Kurt Lewin's 1947 model breaks change into three digestible phases:

  1. Unfreeze - Create awareness that change is necessary. Challenge the status quo and prepare employees psychologically for transition.

  2. Change - Implement the new system with active employee involvement. This is where new tools actually get deployed, training happens, and new workflows emerge.

  3. Refreeze - Stabilize the change so new behaviors become the norm. Prevent backsliding to old habits.

Why Healthcare Loves It:

Lewin's model emphasizes the human element—critical in an industry where compassion and patient interaction define success. It's frequently used in hospitals and clinics because it acknowledges that people need time to process, adapt, and accept new ways of working.

The Limitation:

While elegant in its simplicity, Lewin's model lacks specific guidance for complex, multi-phase transformations. It doesn't address how to maintain momentum through the messy middle of implementation.

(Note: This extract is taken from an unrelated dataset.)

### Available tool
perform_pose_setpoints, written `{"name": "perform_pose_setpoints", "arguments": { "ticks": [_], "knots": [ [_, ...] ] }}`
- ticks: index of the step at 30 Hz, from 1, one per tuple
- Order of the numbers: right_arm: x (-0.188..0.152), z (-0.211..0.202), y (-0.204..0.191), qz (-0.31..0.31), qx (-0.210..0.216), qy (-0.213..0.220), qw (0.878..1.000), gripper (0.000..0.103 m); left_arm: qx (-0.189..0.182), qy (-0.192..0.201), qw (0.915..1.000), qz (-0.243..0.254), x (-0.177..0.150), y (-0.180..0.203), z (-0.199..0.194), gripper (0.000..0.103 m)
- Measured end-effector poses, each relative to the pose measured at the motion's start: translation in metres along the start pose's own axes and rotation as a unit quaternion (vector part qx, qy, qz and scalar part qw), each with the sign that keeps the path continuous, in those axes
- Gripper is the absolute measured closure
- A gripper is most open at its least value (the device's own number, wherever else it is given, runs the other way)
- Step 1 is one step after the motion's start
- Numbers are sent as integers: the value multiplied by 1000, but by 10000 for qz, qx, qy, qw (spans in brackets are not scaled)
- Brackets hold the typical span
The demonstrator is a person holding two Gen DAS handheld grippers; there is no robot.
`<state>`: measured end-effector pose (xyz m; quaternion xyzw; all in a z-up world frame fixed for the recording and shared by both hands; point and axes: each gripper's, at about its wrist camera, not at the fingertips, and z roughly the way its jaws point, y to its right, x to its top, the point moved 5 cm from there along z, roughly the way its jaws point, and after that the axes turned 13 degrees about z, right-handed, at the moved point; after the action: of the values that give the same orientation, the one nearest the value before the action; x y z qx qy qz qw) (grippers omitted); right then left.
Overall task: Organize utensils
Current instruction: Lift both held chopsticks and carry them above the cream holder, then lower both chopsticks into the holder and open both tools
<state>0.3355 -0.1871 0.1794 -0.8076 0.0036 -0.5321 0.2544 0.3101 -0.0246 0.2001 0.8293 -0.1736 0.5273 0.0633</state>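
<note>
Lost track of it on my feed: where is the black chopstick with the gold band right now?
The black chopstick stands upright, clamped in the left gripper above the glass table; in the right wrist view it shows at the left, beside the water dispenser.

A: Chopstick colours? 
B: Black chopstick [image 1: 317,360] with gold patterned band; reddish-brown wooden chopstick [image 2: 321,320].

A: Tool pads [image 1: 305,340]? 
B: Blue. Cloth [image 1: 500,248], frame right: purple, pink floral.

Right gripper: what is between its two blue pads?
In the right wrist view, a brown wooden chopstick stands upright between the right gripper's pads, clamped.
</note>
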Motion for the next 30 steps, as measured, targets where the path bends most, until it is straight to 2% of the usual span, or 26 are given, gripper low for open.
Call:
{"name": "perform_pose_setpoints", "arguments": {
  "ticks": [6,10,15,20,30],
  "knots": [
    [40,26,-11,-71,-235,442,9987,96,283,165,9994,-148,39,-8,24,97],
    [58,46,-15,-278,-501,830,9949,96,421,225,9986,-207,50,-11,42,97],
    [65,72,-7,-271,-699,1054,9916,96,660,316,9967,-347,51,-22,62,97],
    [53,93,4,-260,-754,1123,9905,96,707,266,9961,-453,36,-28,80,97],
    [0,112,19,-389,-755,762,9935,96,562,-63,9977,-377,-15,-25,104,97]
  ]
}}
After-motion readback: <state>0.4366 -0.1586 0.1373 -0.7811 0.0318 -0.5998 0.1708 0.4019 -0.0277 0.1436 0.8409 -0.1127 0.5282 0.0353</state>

Kotter's Eight-Step Process: Comprehensive, Dynamic, Results-Driven

How It Works:

John Kotter's 1995 framework provides granular steps organized into three phases:

Phase 1: Creating a Climate for Change

  1. Create urgency around the initiative

  2. Build a guiding coalition of influential leaders

  3. Form a strategic vision that shows where you're headed

Phase 2: Engaging and Enabling the Organization 

4.      Communicate the vision relentlessly (through multiple channels)

5.      Enable action by removing obstacles

6.      Generate short-term wins to build momentum

Phase 3: Implementing and Sustaining Change 

7.      Sustain acceleration—don't declare victory too early

8.      Institute change by embedding new practices into culture

Why It's Superior for AI Implementation:

Kotter's model acknowledges that organizational change is nonlinear and complex. It provides specific actions for overcoming resistance, addresses the critical role of communication at every stage, and recognizes that sustainable change requires embedding new behaviors into organizational DNA.

Research shows that Kotter's and Lewin's models are the most frequently used frameworks in healthcare transformation (Harrison, 2021; Leuba & Piricz, 2024)—but Kotter's eight-step approach offers more tactical guidance for navigating the complexity of AI adoption.



The Verdict: Choose Kotter (But Don't Ignore Lewin)

Why Kotter Wins for AI Implementation


Comprehensive roadmap: Kotter's eight steps provide specific actions at each stage—critical when implementing technology that affects clinical workflows, data management, and patient outcomes. During the height of the Covid-19 Pandemic, I used Kotter’s framework to successfully deploy and adjust supply chain optimization by creating custom labels for storage, achieving cost reductions during vaccination administration.

Built for complexity: Healthcare AI projects involve multiple stakeholders (IT, clinical staff, administrators, compliance officers). Kotter's emphasis on coalition-building and multi-channel communication addresses this reality. As noted in research by Leuba and Piricz (2024), healthcare's inherent complexity demands more sophisticated change frameworks than other industries.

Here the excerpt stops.